Source material:
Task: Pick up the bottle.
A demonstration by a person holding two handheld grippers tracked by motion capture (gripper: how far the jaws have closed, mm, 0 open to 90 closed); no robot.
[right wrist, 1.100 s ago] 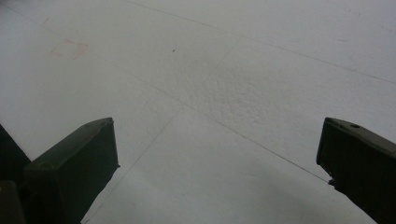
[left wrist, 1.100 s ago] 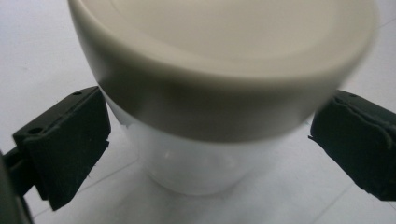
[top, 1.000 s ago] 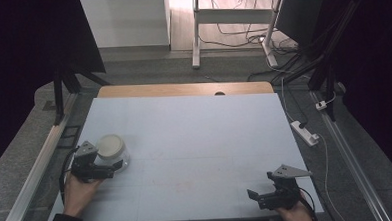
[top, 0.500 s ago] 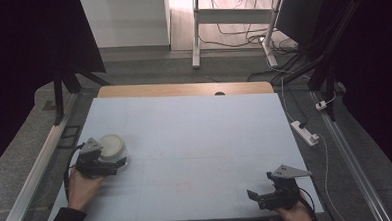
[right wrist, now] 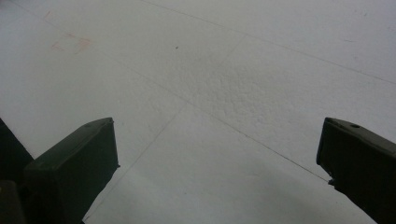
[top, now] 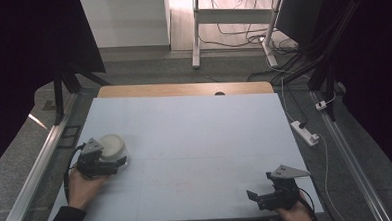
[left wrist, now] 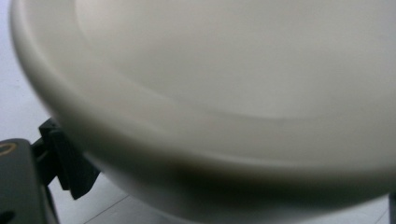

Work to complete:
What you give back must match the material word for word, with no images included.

Answer section:
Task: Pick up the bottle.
A demonstration by a person holding two handheld grippers tracked by motion capture (gripper: how far the jaws have closed, mm, 0 open to 90 closed); no robot.
[right wrist, 1.100 s ago] 
[left wrist, 1.100 s ago] 
[top, 1.000 s ago] 
[top, 0.500 s ago] 
[right wrist, now] 
[top, now] 
[left wrist, now] 

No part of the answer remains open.